Opinión Nacional

El fracaso de Maduro

Desde que Nicolás Maduro entró en la escena pública como jefe de gobierno me ronda en la memoria la palabra vainón. Es una palabra que asocio a los mayores tachirenses seguramente porque la escuchaba cuando niño. «Qué vainón tan grande nos ha echado usted» se le decía a quien cometía un exabrupto. La busco en el DRAE y no la encuentro.

Pero en cambio ubico su origen en la palabra «vaina». Con dos acepciones particulares: la primera, que para el español de Nicaragua, Costa Rica y Venezuela, significa «contrariedad o molestia» y, la segunda, la acepción número ocho, que remite a «persona despreciable».

En las dos acepciones, lo sabemos ahora, Hugo Rafael Chávez, el hombre que se fue, le echó al país, y en particular al chavismo, un gran vainón.

Un triple vainón deberíamos decir. Primero, porque al haber acostumbrado a los miembros de su equipo a la cómoda posición de no tener que pensar, sino esperar sus órdenes, ahora al irse los ha dejado huérfanos y obligados, sin experiencia alguna, como si no hubiesen pasado 14 años de Gobierno, a aprender por su cuenta y riesgo, y en medio de una crisis de legitimidad, el difícil oficio de conducir un país.

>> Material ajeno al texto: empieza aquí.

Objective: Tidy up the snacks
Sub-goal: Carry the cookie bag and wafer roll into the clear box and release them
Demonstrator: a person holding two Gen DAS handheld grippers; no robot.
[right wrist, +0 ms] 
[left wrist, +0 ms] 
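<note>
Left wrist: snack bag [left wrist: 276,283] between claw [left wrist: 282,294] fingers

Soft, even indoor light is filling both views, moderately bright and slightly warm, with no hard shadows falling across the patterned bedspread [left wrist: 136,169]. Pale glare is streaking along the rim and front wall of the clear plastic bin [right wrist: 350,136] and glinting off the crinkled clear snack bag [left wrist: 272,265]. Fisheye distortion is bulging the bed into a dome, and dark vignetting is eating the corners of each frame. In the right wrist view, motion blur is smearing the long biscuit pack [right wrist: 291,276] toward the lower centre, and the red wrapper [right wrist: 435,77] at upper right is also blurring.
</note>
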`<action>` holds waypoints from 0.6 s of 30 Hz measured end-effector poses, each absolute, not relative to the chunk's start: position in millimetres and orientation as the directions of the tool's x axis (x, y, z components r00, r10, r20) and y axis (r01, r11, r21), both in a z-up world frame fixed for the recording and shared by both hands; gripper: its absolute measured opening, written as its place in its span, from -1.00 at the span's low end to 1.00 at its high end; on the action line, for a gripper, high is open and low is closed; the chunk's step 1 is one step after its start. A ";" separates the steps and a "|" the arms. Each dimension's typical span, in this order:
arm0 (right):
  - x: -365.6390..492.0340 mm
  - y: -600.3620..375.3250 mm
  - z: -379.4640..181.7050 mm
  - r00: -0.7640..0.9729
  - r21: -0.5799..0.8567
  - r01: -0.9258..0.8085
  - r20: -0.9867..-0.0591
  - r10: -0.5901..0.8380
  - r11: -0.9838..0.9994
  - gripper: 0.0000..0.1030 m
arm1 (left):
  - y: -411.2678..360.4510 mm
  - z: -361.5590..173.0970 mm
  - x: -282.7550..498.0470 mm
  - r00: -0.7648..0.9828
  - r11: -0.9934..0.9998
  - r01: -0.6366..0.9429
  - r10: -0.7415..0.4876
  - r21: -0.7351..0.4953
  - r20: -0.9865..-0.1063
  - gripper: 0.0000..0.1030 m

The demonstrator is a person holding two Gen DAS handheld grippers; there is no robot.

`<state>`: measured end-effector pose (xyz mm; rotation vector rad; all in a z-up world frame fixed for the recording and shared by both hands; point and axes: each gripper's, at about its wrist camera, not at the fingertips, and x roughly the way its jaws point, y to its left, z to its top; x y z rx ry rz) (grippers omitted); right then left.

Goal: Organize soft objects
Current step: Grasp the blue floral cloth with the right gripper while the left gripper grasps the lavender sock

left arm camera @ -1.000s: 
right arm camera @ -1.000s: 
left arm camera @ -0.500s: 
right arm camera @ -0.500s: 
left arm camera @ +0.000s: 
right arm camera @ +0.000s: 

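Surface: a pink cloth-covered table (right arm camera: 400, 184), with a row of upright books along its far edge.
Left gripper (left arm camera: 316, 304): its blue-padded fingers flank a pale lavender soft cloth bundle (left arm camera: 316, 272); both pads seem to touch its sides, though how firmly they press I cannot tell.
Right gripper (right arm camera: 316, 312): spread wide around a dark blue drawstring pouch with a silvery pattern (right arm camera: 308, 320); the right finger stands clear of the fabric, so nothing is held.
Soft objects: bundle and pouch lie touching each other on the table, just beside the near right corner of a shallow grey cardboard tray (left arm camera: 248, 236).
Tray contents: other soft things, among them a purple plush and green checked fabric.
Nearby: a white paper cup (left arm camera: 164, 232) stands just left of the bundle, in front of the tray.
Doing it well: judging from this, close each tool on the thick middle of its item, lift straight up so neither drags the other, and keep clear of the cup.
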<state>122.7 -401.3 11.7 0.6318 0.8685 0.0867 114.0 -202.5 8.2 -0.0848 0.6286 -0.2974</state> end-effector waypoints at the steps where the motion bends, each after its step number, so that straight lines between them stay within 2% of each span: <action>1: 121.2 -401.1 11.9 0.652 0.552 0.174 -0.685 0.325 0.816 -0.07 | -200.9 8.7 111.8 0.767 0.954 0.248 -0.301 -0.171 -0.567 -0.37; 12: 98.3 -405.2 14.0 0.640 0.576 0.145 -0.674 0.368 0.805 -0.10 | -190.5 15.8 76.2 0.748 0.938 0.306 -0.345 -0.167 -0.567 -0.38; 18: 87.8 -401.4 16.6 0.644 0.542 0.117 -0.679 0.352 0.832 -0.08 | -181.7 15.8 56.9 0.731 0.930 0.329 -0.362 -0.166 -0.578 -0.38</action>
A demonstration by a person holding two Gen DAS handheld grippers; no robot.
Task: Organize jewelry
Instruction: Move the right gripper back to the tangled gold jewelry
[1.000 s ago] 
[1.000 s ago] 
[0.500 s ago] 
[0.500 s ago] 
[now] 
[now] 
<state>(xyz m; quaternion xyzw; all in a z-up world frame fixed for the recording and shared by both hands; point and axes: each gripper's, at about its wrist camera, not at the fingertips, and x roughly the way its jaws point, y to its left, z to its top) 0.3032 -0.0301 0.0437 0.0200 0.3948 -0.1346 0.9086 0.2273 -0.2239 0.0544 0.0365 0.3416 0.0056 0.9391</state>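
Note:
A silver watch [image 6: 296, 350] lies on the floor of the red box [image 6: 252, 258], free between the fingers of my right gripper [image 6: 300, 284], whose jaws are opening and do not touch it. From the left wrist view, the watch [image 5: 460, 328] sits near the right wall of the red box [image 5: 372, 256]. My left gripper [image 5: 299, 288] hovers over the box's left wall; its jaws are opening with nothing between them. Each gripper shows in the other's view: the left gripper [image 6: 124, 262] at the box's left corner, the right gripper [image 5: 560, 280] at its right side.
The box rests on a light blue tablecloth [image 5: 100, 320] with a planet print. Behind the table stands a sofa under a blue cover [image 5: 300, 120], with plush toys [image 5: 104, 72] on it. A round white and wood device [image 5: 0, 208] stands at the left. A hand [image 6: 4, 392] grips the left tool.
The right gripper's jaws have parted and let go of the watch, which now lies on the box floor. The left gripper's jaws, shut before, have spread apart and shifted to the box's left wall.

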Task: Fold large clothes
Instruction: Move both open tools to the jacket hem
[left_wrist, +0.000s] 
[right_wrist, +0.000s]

Segundo, porque ahora que ya no está, sin sus artes de prestidigitador, se hace evidente que nos dejó un país destrozado y descosido, lleno de emociones hacia su memoria pero vacío de orden e institucionalidad, con una economía en caída libre que ocupa el cuarto lugar del ranking mundial de la inflación presidido por Siria, una inseguridad que se mide todos los días en decenas de homicidios, robos y secuestros, y una población políticamente polarizada, crispada y descreída.

Tercero, quizá el más grande de los tres vainones: haber designado como su sucesor en la Presidencia a un hombre, Nicolás Maduro, que en asunto de semanas ha dilapidado buena parte de su capital político y dado pruebas fehacientes de no estar preparado para ejercer el cargo que heredó.

Se trata de una verdadera tragedia cuyas consecuencias son aún impredecibles, pero todo hace pensar que serán graves para nuestro destino. Camuflado como estuvo por años en su papel de canciller de la República y bajo el manto protector del jefe único, el país no se había percatado de la clase de persona que se nos venía encima. Alguien que usa mal el idioma, que confunde ciudades con estados, telescopios con estetoscopios, se inventa historias delirantes y tiene el coraje de contarlas ante los medios, que en poco tiempo se ha convertido en objeto de burla preferido de una parte de la población y, sobre todo, que se inaugura en la Presidencia de la República no convocando al diálogo ni a la unidad nacional, sino tomando medidas autoritarias como un pichón de tirano.

A Maduro le va a corresponder, ya no queda duda alguna, la desagradable tarea de radicalizar el llamado «socialismo del siglo XXI» llevándolo del neoautoritarismo, que con tanto cuidado Hugo Chávez cultivó tratando de no pasar la raya amarilla, a un autoritarismo a secas, cuyos gestos más inmediatos son la prohibición del derecho a la manifestación y la protesta, el atropello impúdico a los diputados opositores democráticamente elegidos, el encarcelamiento de centenares de venezolanos que reclaman el recuento de los votos del domingo pasado, las amenazas explícitas a los canales de televisión que transmitan informaciones adversas y el anuncio de procesos legales y encarcelamiento contra el candidato Henrique Capriles y otros dirigentes de la Mesa de la Unidad Democrática.

Mientras Hugo Chávez estuvo con vida, aunque fuese mentira, Maduro no deslucía en extremo, pero apenas aquel entró en el panteón de la vida eterna, el verdadero rostro del heredero comenzó a hacerse visible. No hay nada peor que un hombre frágil tratando de parecer fuerte. O uno torpe presumiendo de diestro. No hay nada más triste que un hombre tratando de ser otro que realmente no es, intentando interpretar un personaje que le queda grande y ancho. No debe haber tortura más grande que vivir largos años bajo un nombre y una biografía particular y, de improviso, ser escogido, por obra y gracia de Hugo Rafael Chávez ­el «gigante», el «comandante presidente», el «jefe supremo de la revolución», el hombre de cuyas manos «brota lluvia de vida»­ para actuar como sucesor.

Debe ser una cosa agotadora, fatigante y perversa. Es esta la sensación que me ataca esta tarde calurosa de abril, cuando en la ciudad a la que quiero y donde vivo el olor de la sangre derramada por razones políticas vuelve a formar parte del aire que respiro.